JABARNEWS | BANDUNG – Setelah kasus Silfester Matutina, terpidana yang tak pernah dieksekusi menjadi sorotan publik, kisah serupa juga muncul di Kota Bandung. Tokohnya adalah Uyan Ruhyandi, terpidana 4 tahun penjara sejak vonis 6 November 2018, yang hingga kini bebas melenggang, seolah vonis itu hanya catatan di atas kertas.
Kejaksaan Negeri Bandung telah melayangkan surat panggilan eksekusi resmi Nomor: B-3479/M.2.10/Ft.1/07/2025, ditujukan ke Jl. Sederhana No. 49, Bandung. Dokumen itu sah, lengkap dengan tanda tangan pejabat berwenang. Namun, Uyan tak pernah hadir memenuhi panggilan. Putusan pengadilan yang seharusnya menutup perjalanan hukumnya justru tergantung di udara, menyisakan tanya besar di benak publik.
Kini, menurut sumber terpercaya, Kejari Bandung telah resmi menerbitkan surat Daftar Pencarian Orang (DPO) untuk memburu Uyan Ruhyandi. Statusnya bukan sekadar terpidana yang mengabaikan panggilan, melainkan buronan resmi negara .

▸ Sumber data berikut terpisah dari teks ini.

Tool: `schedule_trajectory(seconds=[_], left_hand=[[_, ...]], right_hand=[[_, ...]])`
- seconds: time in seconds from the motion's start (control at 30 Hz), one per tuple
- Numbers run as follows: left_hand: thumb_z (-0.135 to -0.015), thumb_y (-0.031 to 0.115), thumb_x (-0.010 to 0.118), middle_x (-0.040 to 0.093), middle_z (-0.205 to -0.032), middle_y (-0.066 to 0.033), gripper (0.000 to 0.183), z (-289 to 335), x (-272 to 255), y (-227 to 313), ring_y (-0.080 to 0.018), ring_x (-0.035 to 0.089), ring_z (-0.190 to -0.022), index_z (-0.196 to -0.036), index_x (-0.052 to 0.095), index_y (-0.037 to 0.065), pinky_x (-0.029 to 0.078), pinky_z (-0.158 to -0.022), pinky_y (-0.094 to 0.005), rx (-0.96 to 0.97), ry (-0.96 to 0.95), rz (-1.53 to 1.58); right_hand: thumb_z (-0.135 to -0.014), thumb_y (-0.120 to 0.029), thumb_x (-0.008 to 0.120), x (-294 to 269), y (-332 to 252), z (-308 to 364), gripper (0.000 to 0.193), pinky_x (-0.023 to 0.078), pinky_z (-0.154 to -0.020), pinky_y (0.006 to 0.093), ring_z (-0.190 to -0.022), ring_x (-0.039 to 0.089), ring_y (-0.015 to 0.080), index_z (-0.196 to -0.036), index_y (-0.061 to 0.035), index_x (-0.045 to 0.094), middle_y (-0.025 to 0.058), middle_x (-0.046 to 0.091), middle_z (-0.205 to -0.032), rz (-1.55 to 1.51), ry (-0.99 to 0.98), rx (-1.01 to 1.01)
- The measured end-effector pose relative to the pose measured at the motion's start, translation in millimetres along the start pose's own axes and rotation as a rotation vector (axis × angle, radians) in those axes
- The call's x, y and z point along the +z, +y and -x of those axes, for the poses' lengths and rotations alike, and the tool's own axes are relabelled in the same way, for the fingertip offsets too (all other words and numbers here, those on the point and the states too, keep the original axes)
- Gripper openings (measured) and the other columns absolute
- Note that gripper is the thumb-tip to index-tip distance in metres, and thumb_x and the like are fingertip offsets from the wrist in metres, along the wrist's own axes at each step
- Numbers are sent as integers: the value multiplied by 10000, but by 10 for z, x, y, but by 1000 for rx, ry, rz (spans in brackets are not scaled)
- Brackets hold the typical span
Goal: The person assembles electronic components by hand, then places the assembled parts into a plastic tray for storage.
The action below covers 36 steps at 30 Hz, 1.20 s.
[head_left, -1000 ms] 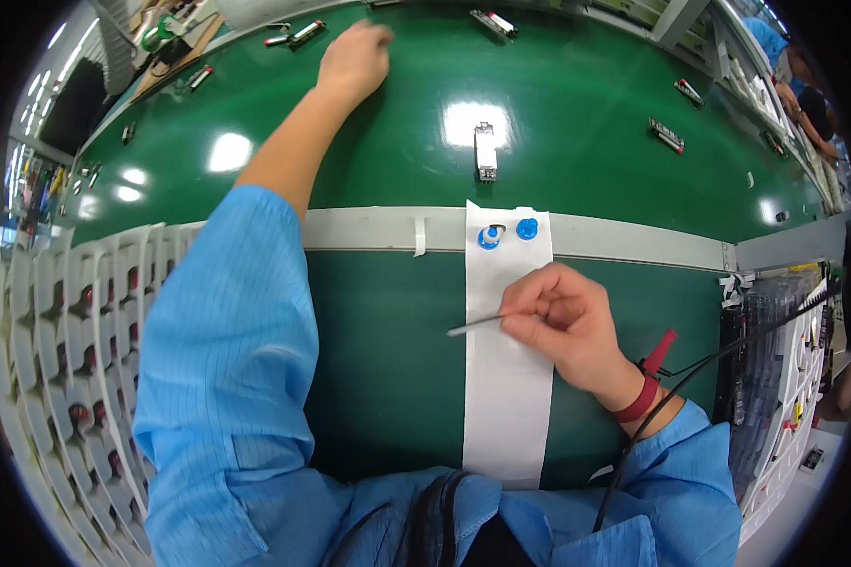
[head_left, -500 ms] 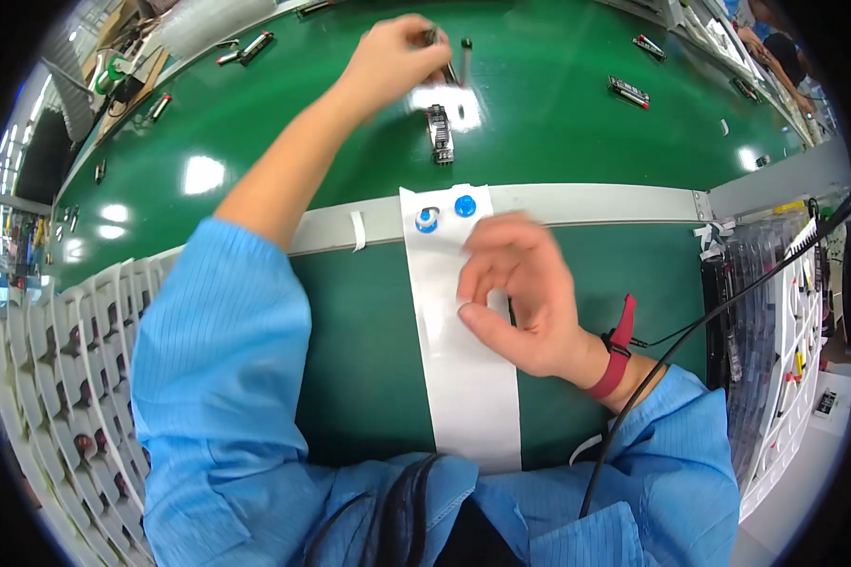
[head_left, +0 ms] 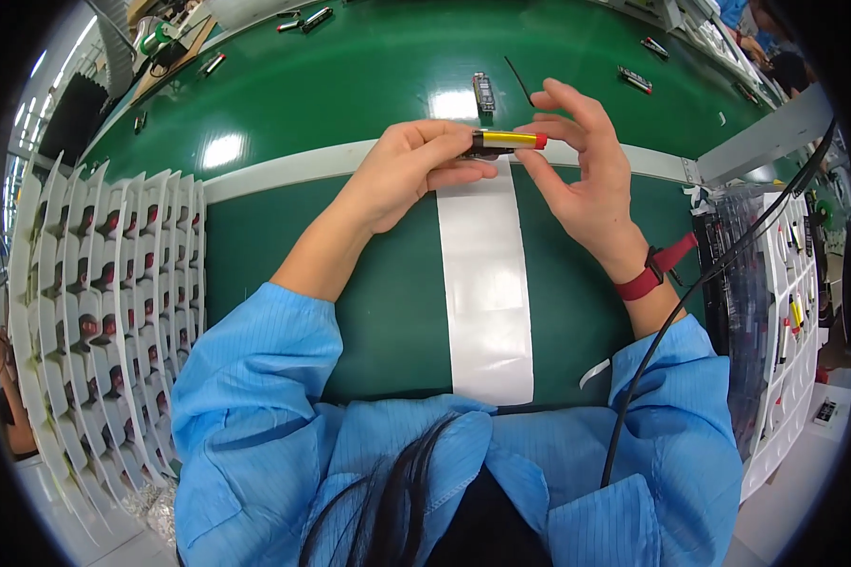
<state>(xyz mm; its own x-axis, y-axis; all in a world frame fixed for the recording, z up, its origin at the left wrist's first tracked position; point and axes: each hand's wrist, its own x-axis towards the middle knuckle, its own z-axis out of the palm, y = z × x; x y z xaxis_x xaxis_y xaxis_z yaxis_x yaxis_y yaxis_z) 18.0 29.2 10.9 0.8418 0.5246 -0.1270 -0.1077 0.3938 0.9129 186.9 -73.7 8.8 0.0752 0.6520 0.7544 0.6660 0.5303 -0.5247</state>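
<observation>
Above the far end of a white strip (head_left: pixel 487 302), my left hand (head_left: pixel 411 165) is closed on the black end of a small gold battery-like cylinder (head_left: pixel 509 139) with a red tip. My right hand (head_left: pixel 586 170) meets its red end, with thumb below and a curled finger above. The right index finger stretches up and away from it. Just beyond the hands, a small dark circuit module (head_left: pixel 483 92) lies on the glossy green surface (head_left: pixel 350 85). A thin black stick (head_left: pixel 518 80) lies to its right.
Stacked white trays (head_left: pixel 113 312) holding red-ended parts stand at the left. Clear and white trays (head_left: pixel 775 312) stand at the right, where a black cable (head_left: pixel 728 274) crosses my right arm. More modules (head_left: pixel 635 79) lie farther off. A pale rail (head_left: pixel 274 172) divides the surfaces.
My left hand has come back from the far green surface with the cylinder. My right hand has risen to meet it. The two blue knobs on the strip are now hidden.
</observation>
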Motion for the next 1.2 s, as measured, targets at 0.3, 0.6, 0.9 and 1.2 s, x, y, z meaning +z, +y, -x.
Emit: schedule_trajectory(seconds=[0.3,0.6,0.9,1.2], left_hand=[[-862,111,537,632,-867,-115,227,-22,-206,-110,-100,575,-657,-1012,603,-45,478,-591,-193,-187,-53,254],[-863,72,516,606,-964,-126,243,5,-54,-119,-152,610,-787,-1041,583,-79,515,-786,-235,25,234,7],[-873,65,503,581,-996,-181,267,-36,-39,-304,-215,610,-903,-1069,552,-109,513,-826,-243,33,202,63],[-862,35,503,574,-1014,-216,292,-43,-61,-318,-233,606,-934,-1098,513,-137,512,-854,-242,-19,105,173]], right_hand=[[-665,98,635,-20,4,12,555,500,-744,306,-858,622,220,-1173,-70,488,121,564,-1017,79,-130,-302],[-735,16,639,-50,-190,-53,525,405,-871,277,-907,558,154,-1209,6,415,70,601,-905,-654,-49,486],[-794,-38,628,16,162,79,329,445,-767,222,-811,583,113,-1093,41,516,67,632,-859,-588,70,775],[-786,-31,636,17,230,121,315,461,-744,215,-787,586,113,-1075,41,531,69,627,-847,-595,20,765]])
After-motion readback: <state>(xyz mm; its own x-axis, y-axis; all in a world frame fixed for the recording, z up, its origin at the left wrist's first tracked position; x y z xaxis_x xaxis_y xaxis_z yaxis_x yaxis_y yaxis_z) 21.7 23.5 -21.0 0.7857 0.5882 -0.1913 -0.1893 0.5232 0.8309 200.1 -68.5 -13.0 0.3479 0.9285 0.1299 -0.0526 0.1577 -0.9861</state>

Berdasarkan Perkara Nomor 832/Pid.Sus/2018/PN Bdg, Uyan terbukti bersalah dalam kasus penerbitan faktur pajak fiktif senilai Rp 4,4 miliar. Majelis hakim yang diketuai Muhammad Razzad dalam putusannya menjatuhkan vonis 4 tahun penjara dan denda Rp 8,9 miliar, subsider 1 tahun kurungan tambahan. Sedang Jaksa Penuntut Umum saat itu adalah S. Arnold Siahaan, SH., MH.
Kronologi Kasus dan Hilangnya Terpidana
Modusnya, Uyan membuat dokumen faktur pajak seolah-olah perusahaan telah melakukan pembelian barang dari pemasok tertentu, padahal transaksi itu tidak pernah terjadi. Faktur tersebut kemudian digunakan untuk mengurangi kewajiban pembayaran Pajak Pertambahan Nilai (PPN) pada SPT Masa PPN perusahaan.
Secara teknis, penerbitan faktur fiktif ini memberi ilusi seolah perusahaan memiliki pajak masukan yang besar, sehingga pajak yang harus disetor ke kas negara menjadi jauh lebih kecil dari seharusnya.
Dalam kasus ini, kerugian negara yang timbul akibat aksinya mencapai Rp 4,4 miliar, dengan potensi penggelapan PPN hingga Rp 8,9 miliar.